* _ASSIGNMENT_:
From the first line to the last, copy the data exactly.

____ DATA BELOW

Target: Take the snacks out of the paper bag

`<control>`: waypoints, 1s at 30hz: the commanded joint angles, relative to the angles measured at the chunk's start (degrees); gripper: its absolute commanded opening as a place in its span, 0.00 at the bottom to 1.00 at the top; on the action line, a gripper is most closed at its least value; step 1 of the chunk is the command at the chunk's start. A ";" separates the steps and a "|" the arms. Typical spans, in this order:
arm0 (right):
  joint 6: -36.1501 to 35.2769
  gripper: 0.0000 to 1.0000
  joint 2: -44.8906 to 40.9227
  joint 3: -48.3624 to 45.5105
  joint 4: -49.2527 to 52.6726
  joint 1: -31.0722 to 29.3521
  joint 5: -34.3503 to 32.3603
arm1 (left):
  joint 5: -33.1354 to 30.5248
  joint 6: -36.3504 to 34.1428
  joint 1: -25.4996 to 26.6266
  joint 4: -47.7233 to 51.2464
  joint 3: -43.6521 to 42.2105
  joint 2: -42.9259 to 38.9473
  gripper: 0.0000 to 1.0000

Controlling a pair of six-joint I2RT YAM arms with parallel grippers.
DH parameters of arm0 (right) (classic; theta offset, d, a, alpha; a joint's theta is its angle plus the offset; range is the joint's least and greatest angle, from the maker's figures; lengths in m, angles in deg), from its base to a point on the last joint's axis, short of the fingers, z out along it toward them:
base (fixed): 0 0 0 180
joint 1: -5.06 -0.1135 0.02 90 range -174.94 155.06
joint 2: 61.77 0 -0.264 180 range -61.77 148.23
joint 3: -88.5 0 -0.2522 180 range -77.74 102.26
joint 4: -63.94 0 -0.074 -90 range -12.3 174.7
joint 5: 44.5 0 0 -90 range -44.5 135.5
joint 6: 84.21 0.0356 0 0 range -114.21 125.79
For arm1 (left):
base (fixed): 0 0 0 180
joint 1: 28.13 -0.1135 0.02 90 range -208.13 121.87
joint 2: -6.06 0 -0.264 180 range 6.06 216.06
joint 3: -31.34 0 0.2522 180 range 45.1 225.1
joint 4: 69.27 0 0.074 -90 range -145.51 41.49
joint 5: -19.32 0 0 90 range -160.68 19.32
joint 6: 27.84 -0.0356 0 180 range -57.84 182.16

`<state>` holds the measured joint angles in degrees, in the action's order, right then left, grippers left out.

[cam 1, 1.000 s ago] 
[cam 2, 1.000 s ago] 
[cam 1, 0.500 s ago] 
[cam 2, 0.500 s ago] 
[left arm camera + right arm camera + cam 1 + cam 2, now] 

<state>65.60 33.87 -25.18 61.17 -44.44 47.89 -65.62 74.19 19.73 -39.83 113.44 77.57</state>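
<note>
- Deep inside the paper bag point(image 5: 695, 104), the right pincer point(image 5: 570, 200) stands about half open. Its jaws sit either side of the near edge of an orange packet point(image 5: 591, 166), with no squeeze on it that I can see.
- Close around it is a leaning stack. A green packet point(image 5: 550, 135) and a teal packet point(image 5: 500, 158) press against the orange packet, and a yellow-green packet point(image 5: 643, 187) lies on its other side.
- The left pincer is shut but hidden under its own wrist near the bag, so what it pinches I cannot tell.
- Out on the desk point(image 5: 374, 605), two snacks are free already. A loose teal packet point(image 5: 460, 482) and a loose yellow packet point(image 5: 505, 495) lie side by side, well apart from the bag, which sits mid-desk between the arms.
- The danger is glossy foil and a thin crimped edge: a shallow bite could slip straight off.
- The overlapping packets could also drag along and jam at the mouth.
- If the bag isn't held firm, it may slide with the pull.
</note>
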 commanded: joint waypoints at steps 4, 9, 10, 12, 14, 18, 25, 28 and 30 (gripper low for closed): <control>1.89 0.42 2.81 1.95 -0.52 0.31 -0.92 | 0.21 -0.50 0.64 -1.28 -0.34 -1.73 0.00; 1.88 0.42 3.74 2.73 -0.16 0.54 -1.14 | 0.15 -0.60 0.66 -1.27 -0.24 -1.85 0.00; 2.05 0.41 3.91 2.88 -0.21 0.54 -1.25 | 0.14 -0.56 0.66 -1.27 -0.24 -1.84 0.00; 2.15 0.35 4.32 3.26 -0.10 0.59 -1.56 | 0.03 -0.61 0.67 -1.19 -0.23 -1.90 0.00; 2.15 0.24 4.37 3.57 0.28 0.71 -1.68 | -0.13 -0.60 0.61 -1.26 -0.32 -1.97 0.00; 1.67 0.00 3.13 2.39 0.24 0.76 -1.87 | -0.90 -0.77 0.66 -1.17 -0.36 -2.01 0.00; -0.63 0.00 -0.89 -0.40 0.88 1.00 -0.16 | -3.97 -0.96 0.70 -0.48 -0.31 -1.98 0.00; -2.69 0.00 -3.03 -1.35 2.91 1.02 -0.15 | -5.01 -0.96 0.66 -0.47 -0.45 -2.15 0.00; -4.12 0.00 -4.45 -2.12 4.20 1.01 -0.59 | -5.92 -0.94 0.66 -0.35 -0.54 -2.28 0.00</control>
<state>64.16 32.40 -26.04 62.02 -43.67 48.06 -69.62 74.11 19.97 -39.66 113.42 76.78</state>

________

* _EXERCISE ANSWER_:
Target: Take the snacks out of the paper bag

`<control>`: waypoints, 1s at 30hz: the commanded joint angles, relative to the angles measured at the chunk's start (degrees); gripper: its absolute commanded opening as a place in its span, 0.00 at the bottom to 1.00 at the top; on the action line, a gripper is most closed at its least value; step 1 of the chunk is the command at the chunk's start. A ";" separates the steps and a "|" the arms. Typical spans, in this order:
arm0 (right):
  joint 6: -36.1501 to 35.2769
  gripper: 0.0000 to 1.0000
  joint 2: -44.8906 to 40.9227
  joint 3: -48.3624 to 45.5105
  joint 4: -49.2527 to 52.6726
  joint 1: -31.0722 to 29.3521
  joint 5: -34.3503 to 32.3603
arm1 (left):
  joint 5: -33.1354 to 30.5248
  joint 6: -36.3504 to 34.1428
  joint 1: -25.4996 to 26.6266
  joint 4: -47.7233 to 51.2464
  joint 3: -43.6521 to 42.2105
  joint 2: -42.9259 to 38.9473
  gripper: 0.0000 to 1.0000

Controlling a pair of six-joint I2RT YAM arms with parallel grippers.
DH parameters of arm0 (right) (classic; theta offset, d, a, alpha; a joint's theta is its angle plus the offset; range is the joint's least and greatest angle, from the maker's figures; lengths in m, angles in deg), from its base to a point on the last joint's axis, short of the fingers, z out along it toward them:
base (fixed): 0 0 0 180
joint 1: -5.06 -0.1135 0.02 90 range -174.94 155.06
joint 2: 61.77 0 -0.264 180 range -61.77 148.23
joint 3: -88.5 0 -0.2522 180 range -77.74 102.26
joint 4: -63.94 0 -0.074 -90 range -12.3 174.7
joint 5: 44.5 0 0 -90 range -44.5 135.5
joint 6: 84.21 0.0356 0 0 range -114.21 125.79
For arm1 (left):
base (fixed): 0 0 0 180
joint 1: 28.13 -0.1135 0.02 90 range -208.13 121.87
joint 2: -6.06 0 -0.264 180 range 6.06 216.06
joint 3: -31.34 0 0.2522 180 range 45.1 225.1
joint 4: 69.27 0 0.074 -90 range -145.51 41.49
joint 5: -19.32 0 0 90 range -160.68 19.32
joint 6: 27.84 -0.0356 0 180 range -57.84 182.16

`<state>` holds the measured joint angles in degrees, in the action's order, right then left, grippers left out.

[cam 1, 1.000 s ago] 
[cam 2, 1.000 s ago] 
[cam 1, 0.500 s ago] 
[cam 2, 0.500 s ago] 
[left arm camera + right arm camera + cam 1 + cam 2, now] 

<state>65.60 33.87 -25.18 61.17 -44.44 47.89 -65.62 74.19 19.73 -39.83 113.44 77.57</state>
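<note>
- Deep inside the paper bag point(image 5: 695, 104), the right pincer point(image 5: 570, 200) stands about half open. Its jaws sit either side of the near edge of an orange packet point(image 5: 591, 166), with no squeeze on it that I can see.
- Close around it is a leaning stack. A green packet point(image 5: 550, 135) and a teal packet point(image 5: 500, 158) press against the orange packet, and a yellow-green packet point(image 5: 643, 187) lies on its other side.
- The left pincer is shut but hidden under its own wrist near the bag, so what it pinches I cannot tell.
- Out on the desk point(image 5: 374, 605), two snacks are free already. A loose teal packet point(image 5: 460, 482) and a loose yellow packet point(image 5: 505, 495) lie side by side, well apart from the bag, which sits mid-desk between the arms.
- The danger is glossy foil and a thin crimped edge: a shallow bite could slip straight off.
- The overlapping packets could also drag along and jam at the mouth.
- If the bag isn't held firm, it may slide with the pull.
</note>
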 commanded: joint waypoints at steps 4, 9, 10, 12, 14, 18, 25, 28 and 30 (gripper low for closed): <control>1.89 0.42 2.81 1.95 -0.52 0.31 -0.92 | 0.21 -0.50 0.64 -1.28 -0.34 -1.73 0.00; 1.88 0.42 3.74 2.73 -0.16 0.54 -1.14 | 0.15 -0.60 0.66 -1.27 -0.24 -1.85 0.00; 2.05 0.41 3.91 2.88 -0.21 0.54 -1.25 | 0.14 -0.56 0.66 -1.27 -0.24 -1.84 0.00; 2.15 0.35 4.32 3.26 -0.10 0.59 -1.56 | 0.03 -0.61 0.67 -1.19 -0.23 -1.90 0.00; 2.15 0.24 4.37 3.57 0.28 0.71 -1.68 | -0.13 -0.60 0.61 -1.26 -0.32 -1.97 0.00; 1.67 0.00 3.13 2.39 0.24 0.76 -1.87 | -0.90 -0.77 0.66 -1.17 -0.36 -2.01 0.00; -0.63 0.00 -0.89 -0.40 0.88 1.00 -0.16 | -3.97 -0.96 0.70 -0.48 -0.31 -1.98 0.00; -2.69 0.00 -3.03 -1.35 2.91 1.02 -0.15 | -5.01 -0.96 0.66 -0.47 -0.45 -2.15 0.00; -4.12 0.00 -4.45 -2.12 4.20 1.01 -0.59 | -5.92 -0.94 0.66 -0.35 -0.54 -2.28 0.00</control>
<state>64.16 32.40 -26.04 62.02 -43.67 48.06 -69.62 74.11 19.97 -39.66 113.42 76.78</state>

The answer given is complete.